By the time AOL came out we were well past the point where you got online by using whatever crappy terminal that came with the modem (or rolled your own) just long enough to download Telix and/or PhoneMan.
Popularity does NOT mean a product is good. Everyone had an 8-track in the '70s too. Like the 8-track, a few years worth of perspective informs us that we would have been better off without AOL. Plenty of others would have done a much better job.
As an aside, I would like to inquire about your honest opinion about the Fossil Abacus. The reason I ask is that I have been looking for an effective replacement for my PDA (first a Palm-III, then a Psion Revo ... and finally a tiny paper notebook).
So, are they any good in daily use? Stability? Battery life? Does data die when the battery runs low? What OS/apps do you (can it) connect to?
"Good news, everyone!"
I hope you have at least backed up the ones that you care about!

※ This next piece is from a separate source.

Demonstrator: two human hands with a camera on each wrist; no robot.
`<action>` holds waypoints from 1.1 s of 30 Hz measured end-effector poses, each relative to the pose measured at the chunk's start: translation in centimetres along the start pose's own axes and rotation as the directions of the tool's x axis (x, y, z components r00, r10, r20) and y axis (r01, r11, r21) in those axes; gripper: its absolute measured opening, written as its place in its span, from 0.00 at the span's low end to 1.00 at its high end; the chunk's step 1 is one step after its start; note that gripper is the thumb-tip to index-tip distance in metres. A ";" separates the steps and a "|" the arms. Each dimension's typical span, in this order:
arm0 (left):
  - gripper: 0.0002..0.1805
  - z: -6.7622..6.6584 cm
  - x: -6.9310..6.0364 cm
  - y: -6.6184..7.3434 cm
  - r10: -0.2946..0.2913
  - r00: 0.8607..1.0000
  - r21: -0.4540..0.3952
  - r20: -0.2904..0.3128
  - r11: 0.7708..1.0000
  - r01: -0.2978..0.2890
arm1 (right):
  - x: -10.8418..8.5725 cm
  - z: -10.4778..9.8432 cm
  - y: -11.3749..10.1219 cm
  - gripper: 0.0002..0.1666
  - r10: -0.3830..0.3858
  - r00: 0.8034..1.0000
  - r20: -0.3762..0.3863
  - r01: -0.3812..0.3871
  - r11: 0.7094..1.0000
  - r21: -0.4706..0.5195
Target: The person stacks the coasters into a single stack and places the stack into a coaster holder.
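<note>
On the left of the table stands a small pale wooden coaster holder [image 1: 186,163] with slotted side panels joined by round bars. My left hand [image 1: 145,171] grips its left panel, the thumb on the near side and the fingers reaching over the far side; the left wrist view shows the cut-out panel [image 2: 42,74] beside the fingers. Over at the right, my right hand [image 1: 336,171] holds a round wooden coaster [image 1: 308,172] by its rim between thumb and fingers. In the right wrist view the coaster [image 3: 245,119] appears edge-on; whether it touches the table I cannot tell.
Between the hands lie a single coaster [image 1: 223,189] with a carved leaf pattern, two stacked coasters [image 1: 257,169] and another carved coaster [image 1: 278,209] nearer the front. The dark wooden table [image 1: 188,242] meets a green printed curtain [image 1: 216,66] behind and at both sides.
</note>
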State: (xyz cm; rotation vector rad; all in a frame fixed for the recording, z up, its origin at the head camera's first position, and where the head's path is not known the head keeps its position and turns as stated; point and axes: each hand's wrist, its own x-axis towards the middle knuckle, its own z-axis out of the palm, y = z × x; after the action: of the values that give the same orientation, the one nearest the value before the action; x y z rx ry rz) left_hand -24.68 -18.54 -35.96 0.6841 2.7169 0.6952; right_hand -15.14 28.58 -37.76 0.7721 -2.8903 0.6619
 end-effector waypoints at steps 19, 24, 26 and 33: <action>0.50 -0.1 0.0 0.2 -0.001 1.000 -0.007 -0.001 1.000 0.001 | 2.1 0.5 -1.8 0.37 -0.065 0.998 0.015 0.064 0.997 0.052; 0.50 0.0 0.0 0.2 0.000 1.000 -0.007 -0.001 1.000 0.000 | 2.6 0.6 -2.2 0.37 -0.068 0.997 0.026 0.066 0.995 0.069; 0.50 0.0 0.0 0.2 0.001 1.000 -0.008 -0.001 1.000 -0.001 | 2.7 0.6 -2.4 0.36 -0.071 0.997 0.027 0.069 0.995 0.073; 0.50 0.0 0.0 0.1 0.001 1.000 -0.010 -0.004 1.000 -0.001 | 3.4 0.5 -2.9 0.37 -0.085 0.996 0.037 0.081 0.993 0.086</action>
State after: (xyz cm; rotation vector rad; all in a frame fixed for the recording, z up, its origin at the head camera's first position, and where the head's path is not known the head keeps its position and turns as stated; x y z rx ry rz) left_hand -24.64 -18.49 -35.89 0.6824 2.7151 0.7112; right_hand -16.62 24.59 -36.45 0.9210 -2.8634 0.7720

I'm not sure when the change happened, but the quality of floppy disks dropped dramatically around 1994 or so. Of course, AOL and CompuServe bought the cheapest disks they could for the home mailers - they only had to be good enough to install once on your PC or Mac, and then they were as good as landfill. I worked at a university lab in the mid 1990's and I can't tell you how many people lost hours of work because they relied on these garbage floppies.
Then again, I still have an original set of AOL 1.0 5.25" disks for the Apple II that still work :) (yes, they're original, for "beta testers" of AppleLink, complete with original packaging, postage and letter saying "Hi, we're now AOL!". No, they're not for sale)

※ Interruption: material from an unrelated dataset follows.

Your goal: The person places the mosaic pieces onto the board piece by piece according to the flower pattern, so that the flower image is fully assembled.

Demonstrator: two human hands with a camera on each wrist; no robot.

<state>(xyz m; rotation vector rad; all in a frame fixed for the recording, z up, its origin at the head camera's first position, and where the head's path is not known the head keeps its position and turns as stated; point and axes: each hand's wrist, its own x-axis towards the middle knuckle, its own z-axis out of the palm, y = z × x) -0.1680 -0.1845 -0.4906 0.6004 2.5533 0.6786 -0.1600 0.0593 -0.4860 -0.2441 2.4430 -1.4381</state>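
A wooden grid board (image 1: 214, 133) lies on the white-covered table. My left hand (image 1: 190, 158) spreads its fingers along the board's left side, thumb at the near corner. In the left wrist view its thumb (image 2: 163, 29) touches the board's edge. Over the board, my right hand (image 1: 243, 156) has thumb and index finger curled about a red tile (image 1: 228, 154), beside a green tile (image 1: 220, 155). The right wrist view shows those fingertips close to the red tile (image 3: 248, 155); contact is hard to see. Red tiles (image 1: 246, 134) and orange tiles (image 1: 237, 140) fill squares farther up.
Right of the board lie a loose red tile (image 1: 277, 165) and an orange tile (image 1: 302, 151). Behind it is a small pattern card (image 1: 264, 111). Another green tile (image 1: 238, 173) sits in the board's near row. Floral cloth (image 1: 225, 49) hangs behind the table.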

Never hit your grandmother with a shovel, for it leaves a bad impression on her mind...
I have 22-year-old 400k Ensoniq Mirage floppies that are just fine, and 8" PDP11 floppies (RX02) that are just fine. WTF gives?
SyQuest had a great rebate offer on their SyJet drives. They had 1.5GB cartridges when Zip was only 100MB and my machine had a 500MB hard drive. Well, they went bankrupt and out of business before I ever got my rebate check, dirty bastards. Now I can no longer use the thing with any machine/OS as the drivers don't work with OS 9 anymore and I have about 10 inaccessible cartridges sitting in a pile in a corner along with the drive.
Sometimes I fantasize that someday somebody will write drivers for OS X that will allow me to pull my data off them.
I don't understand how they still have a website after all this time...
So what's the first story I see with Slashdot's new layout? A dupe!
--- At my sig, unleash hell.
Honestly? top 100 technology? When did a crappy cluttered website become a technology product? Why do people care about this website? Its just one of these buzz sites that everybody talks about, but a limited few really uses. Sorry, if I was writting an article about how NOT to write a website, craigslist.org would be at the top. For online classifieds, even newcomer Kijiji.com is infinitly more well designed then this crap site. For a blog site, myspace ranks far higher then craigslist.org.
I haven't thought of anything clever to put here, but then again most of you haven't either.